On 18th of December, Tatsuo Ishii committed patch:
Add ALTER SYSTEM command to edit the server configuration file. Patch contributed by Amit Kapila. Reviewed by Hari Babu, Masao Fujii, Boszormenyi Zoltan, Andres Freund, Greg Smith and others.
On the next day, Fujii Masao committed patch:
Add tab completion for ALTER SYSTEM SET in psql.
For the long time, there were talks about changing system parameters using normal SQL connections. Some of the parameters you could actually change – per session, user, database, like:
SET client_min_messages = FATAL;
But there wasn't a way to set new value that would be cluster-wide. That would require editing postgresql.conf.
Now, we have a tool ALTER SYSTEM.
How does it work? Let's start with how it doesn't:
$ SHOW log_min_duration_statement ; log_min_duration_statement ---------------------------- 0 (1 ROW) $ ALTER system SET log_min_duration_statement = 100; ALTER SYSTEM $ SHOW log_min_duration_statement ; log_min_duration_statement ---------------------------- 0 (1 ROW)
Why? Well, it's simple. ALTER SYSTEM stores new config values in file, but doesn't (automatically) load it. So we have to reload config:
$ SELECT pg_reload_conf(); pg_reload_conf ---------------- t (1 ROW) $ SHOW log_min_duration_statement ; log_min_duration_statement ---------------------------- 100ms (1 ROW)
OK, and where is it stored?
In $PGDATA/postgresql.auto.conf.
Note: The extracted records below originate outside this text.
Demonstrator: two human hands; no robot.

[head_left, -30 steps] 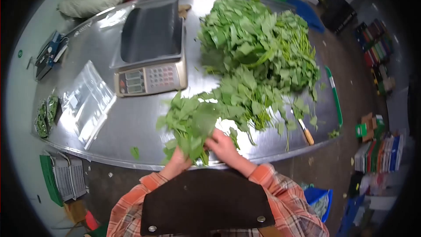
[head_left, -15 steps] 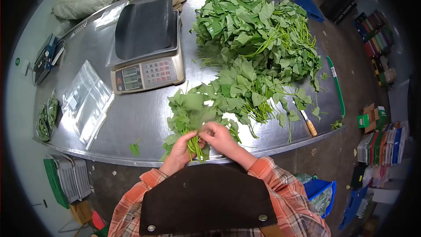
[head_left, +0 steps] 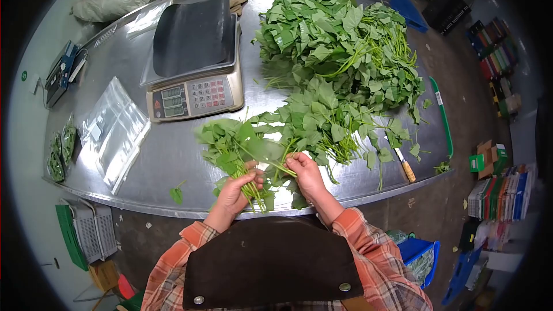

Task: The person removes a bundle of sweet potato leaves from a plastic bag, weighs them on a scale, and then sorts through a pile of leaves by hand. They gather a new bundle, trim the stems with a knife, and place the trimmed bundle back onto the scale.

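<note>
Right hand (head_left: 308, 178) has moved away from left hand (head_left: 232, 194), pinching a sprig (head_left: 283, 168) between thumb and fingers. Left fingers curl closed around the bunch (head_left: 222, 143), over the table (head_left: 161, 164) near its front edge. Leaves likely bruise; grip the light bunch by its firmer stems (head_left: 249, 192).

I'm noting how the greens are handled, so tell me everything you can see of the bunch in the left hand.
The bunch is a loose cluster of broad green leaves on slender, paler green stems. It slants over the shiny metal table, leaves pointing away from the person and leftward, stem ends toward the near edge. The left hand grips it round the stems. No tie shows, though the hand hides part of them. Some leaves look blurred.
</note>
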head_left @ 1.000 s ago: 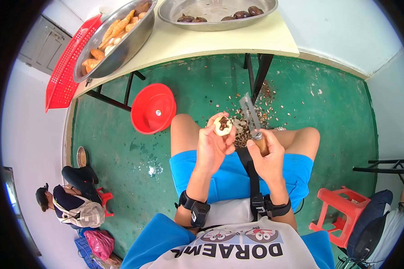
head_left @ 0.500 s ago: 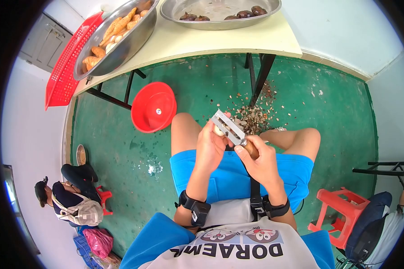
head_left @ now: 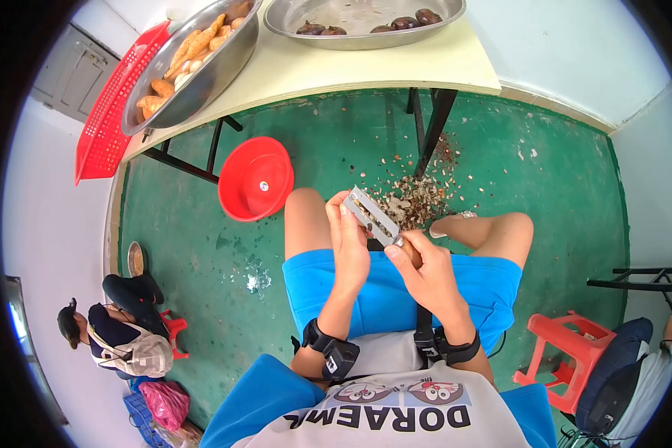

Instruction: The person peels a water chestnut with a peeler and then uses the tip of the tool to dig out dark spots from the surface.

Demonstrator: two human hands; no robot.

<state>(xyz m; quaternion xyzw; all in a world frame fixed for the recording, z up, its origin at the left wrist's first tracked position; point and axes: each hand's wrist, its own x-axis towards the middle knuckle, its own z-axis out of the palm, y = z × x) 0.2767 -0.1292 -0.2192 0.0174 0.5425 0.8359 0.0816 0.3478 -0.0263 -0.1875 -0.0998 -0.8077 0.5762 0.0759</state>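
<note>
My right hand (head_left: 423, 265) is closed around the wooden handle of a peeler (head_left: 375, 218) with a wide, slotted metal blade, held above my lap. Close behind the blade, my left hand (head_left: 349, 240) is closed with its fingers bent at the blade's far end. It grips a small, pale, round vegetable that looks like a water chestnut, now mostly hidden by the peeler. Below and beyond the hands, brown and whitish peelings (head_left: 418, 203) lie scattered on the green floor.
A table (head_left: 336, 73) ahead bears a metal bowl (head_left: 209, 78) of orange tubers, a metal basin (head_left: 366, 43) with several dark round vegetables, and a red basket (head_left: 101, 142). A red tub (head_left: 239, 201) stands on the floor. A seated person (head_left: 119, 328) is left; a red stool (head_left: 567, 340) is right.
Both hands and the peeler have shifted slightly, with the left wrist turned. The pale vegetable that showed beside the blade is now mostly covered.
</note>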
Which looks like this:
=$ cat $PGDATA/postgresql.auto.conf # Do NOT edit this file manually! # It will be overwritten BY ALTER SYSTEM command. log_min_duration_statement = '100'
We can also check where the setting is set:
$ SELECT * FROM pg_settings WHERE name = 'log_min_duration_statement'; -[ RECORD 1 ]---------------------------------------------------------------------- name | log_min_duration_statement setting | 100 unit | ms category | Reporting AND Logging / WHEN TO Log short_desc | Sets the minimum execution TIME above which statements will be logged. extra_desc | Zero prints ALL queries. -1 turns this feature off. context | superuser vartype | INTEGER SOURCE | configuration file min_val | -1 max_val | 2147483647 enumvals | [NULL] boot_val | -1 reset_val | 100 sourcefile | /home/pgdba/DATA/postgresql.auto.conf sourceline | 3
Now. The cool thing is that it allows changing settings that require restart, but in a rather nice way. For example. Previously, if you wanted to change max_connections, you had to edit postgresql.conf. And if you made a typo …
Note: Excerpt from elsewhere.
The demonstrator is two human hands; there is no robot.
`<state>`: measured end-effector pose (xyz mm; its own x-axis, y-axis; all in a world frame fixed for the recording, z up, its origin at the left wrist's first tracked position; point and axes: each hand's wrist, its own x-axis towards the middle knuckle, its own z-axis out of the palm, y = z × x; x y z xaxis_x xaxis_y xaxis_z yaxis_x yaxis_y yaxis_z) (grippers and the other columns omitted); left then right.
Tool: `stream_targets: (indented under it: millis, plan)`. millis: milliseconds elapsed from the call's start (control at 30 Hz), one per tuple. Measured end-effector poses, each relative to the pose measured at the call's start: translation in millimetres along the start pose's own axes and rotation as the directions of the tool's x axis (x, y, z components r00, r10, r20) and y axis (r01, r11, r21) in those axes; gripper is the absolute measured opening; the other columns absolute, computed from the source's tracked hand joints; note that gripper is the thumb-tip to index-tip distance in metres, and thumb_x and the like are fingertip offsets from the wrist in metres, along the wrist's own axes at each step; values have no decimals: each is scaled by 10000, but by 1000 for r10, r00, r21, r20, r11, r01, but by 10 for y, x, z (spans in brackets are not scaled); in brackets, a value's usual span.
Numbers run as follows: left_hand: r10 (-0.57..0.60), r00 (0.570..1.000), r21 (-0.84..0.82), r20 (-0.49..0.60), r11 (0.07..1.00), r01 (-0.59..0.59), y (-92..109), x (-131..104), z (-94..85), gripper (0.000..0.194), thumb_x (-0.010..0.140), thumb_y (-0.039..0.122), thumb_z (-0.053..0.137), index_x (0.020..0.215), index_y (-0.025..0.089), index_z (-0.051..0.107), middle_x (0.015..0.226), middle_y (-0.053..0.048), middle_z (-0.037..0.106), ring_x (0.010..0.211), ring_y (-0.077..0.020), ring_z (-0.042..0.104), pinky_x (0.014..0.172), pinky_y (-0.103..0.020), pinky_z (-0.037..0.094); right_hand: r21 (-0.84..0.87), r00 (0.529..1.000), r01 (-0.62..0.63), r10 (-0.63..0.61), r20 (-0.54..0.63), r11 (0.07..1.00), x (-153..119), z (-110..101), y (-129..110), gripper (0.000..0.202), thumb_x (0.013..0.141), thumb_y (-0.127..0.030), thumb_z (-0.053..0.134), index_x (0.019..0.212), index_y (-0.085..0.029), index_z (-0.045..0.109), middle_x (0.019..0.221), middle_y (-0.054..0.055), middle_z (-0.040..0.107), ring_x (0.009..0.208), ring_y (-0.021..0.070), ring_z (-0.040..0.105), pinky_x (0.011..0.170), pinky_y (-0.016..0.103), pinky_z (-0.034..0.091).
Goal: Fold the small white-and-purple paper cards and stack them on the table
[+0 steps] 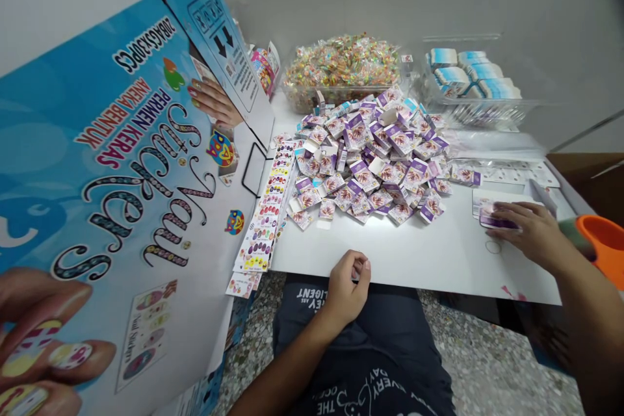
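My left hand (348,286) is at the table's front edge with its fingers curled in, and nothing shows in it. Over at the right, my right hand (529,231) has its fingers on a small purple-and-white carton (489,216), which they partly cover. A white piece behind that carton is partly hidden by the hand. A large heap of small purple-and-white boxes (370,156) lies in the middle of the table, some with open flaps. To its left are long sticker strips (268,208) printed with nail designs, piled on one another and overhanging the front edge.
A clear tub of wrapped candies (341,71) stands behind the heap. Back right, a clear tray (487,107) holds bundled blue-and-white cards. A big printed carton (146,143) fills the left side. An orange-rimmed object (602,240) is beside my right arm on the white table (414,253).
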<state>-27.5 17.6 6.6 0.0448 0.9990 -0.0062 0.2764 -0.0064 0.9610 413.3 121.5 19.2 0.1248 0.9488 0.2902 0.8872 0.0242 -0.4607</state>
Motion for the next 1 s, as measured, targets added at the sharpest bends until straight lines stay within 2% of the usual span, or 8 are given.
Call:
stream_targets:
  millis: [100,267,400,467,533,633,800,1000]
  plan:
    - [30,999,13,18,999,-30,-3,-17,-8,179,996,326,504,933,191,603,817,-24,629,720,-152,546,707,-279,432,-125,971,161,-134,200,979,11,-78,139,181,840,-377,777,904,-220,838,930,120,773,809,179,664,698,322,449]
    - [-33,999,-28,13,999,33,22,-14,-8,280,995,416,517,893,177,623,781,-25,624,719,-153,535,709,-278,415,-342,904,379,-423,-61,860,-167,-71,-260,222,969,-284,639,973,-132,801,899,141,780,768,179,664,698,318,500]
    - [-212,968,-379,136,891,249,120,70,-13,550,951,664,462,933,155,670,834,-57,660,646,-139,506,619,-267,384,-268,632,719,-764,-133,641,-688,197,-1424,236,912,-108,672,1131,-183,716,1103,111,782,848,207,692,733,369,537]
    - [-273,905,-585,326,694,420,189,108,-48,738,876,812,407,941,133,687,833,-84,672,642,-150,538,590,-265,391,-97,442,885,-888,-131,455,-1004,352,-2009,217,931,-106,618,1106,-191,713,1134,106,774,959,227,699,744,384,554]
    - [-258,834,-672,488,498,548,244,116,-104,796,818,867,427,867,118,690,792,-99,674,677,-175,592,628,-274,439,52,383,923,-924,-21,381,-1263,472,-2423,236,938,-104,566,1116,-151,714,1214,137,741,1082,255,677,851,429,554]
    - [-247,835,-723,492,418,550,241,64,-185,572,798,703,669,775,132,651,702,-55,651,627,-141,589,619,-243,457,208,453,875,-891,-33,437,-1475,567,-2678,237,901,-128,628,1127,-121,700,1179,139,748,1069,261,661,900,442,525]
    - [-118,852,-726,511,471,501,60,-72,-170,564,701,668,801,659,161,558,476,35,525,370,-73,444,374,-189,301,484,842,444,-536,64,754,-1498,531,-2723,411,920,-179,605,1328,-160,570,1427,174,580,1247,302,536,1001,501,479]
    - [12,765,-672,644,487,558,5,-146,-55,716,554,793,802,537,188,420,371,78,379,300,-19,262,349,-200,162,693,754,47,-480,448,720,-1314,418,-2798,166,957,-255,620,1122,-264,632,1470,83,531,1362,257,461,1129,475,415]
=$ perl -pi -e 's/^max_connections.*/max_connections = oops typo/' $PGDATA/postgresql.conf =$ pg_ctl restart waiting for server to shut down.... done server stopped server starting LOG: syntax error in file "/home/pgdba/data/postgresql.conf" line 64, near token "typo" FATAL: configuration file "/home/pgdba/data/postgresql.conf" contains errors
And you end up with dead Pg. Which is of course trivial to fix. If you're awake. And you knew about the change. And you know Pg.
Now, with the alter system, we can:
$ ALTER system SET max_connections = 'oops typo'; ERROR: invalid VALUE FOR parameter "max_connections": "oops typo"
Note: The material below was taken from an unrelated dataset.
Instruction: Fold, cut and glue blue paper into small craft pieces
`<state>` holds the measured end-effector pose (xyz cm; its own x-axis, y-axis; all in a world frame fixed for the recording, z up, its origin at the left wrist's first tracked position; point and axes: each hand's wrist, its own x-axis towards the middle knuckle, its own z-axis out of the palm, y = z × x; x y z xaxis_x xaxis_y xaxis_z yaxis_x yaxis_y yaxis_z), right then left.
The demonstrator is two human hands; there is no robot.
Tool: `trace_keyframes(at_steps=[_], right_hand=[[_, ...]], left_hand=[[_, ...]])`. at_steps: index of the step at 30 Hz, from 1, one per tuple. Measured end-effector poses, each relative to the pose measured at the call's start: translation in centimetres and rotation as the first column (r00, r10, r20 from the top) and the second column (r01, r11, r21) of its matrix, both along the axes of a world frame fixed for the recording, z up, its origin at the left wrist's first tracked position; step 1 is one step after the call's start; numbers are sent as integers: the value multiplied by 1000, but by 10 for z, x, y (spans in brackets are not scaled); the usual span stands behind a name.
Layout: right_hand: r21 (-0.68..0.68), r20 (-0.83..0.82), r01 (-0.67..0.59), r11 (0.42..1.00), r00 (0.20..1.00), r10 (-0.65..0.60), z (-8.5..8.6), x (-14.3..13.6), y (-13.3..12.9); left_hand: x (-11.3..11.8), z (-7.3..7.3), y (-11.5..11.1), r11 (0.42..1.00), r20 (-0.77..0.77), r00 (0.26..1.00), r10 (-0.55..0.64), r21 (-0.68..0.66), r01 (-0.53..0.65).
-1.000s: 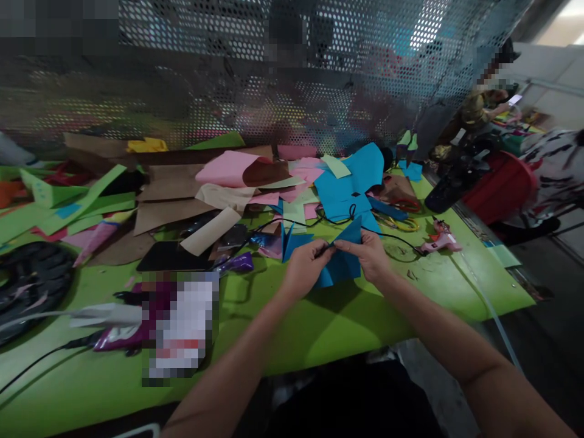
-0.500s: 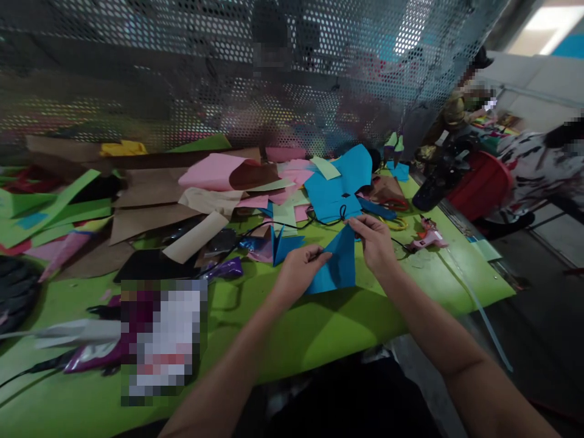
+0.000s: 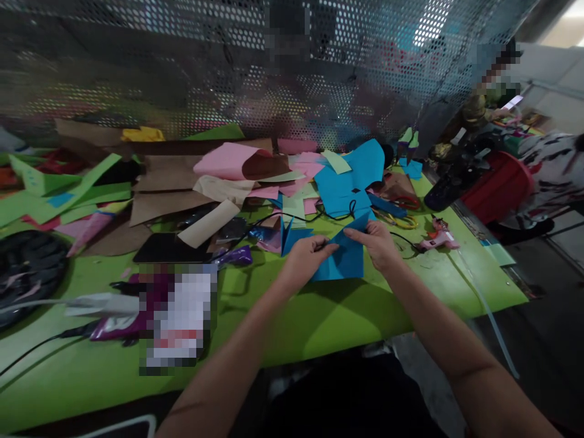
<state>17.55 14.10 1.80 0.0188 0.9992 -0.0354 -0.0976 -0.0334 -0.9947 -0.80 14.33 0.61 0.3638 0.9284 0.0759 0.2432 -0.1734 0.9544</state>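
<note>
Blue paper, a folded piece (image 3: 343,258), sits between both hands just above the lime-green table (image 3: 347,316), toward its right half and a little in from the near edge. The left hand (image 3: 305,260) pinches the piece at its left side, fingers curled and thumb pressed toward the fold. The right hand (image 3: 376,243) grips the upper right part, its fingertips closed on the top edge of the paper. Just to the left of the left hand stands a smaller blue folded shape (image 3: 292,236), upright on the surface. Behind the hands, toward the far edge, lies a larger blue cut-out sheet (image 3: 351,179), with a black cord (image 3: 335,217) looping across its lower part. Pink paper (image 3: 228,163) curls over a brown sheet (image 3: 159,204) at the middle of the far side, and strips of green paper (image 3: 59,194) spread toward the far left corner. A pink glue gun (image 3: 438,238) rests near the right edge, well apart from the hands, with yellow-handled scissors (image 3: 399,220) between it and the blue sheet. A dark round object (image 3: 27,267) lies at the left edge. A perforated metal screen (image 3: 228,67) rises along the far edge of the table. Beyond the right edge stands a red container (image 3: 499,185).
</note>
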Motion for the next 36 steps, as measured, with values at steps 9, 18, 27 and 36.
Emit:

And we immediately see the problem. Even before the change will be parsed by config reader!
And when we'll finally manage to change the config properly:
$ ALTER system SET max_connections = '200'; ALTER SYSTEM
We can just tell night shift to restart Pg, and it will come up, with proper value set. Now, isn't that great?
Anyway. After all these discussions about syntax, form, method and so on – I am very grateful to the guys who made it happen. Thanks a lot.
dude your writing style is annoying as hell
people read these things, because they want to be informed, not entertained.
Thanks for sharing your experience and knowledge, but can you do it with less banter please.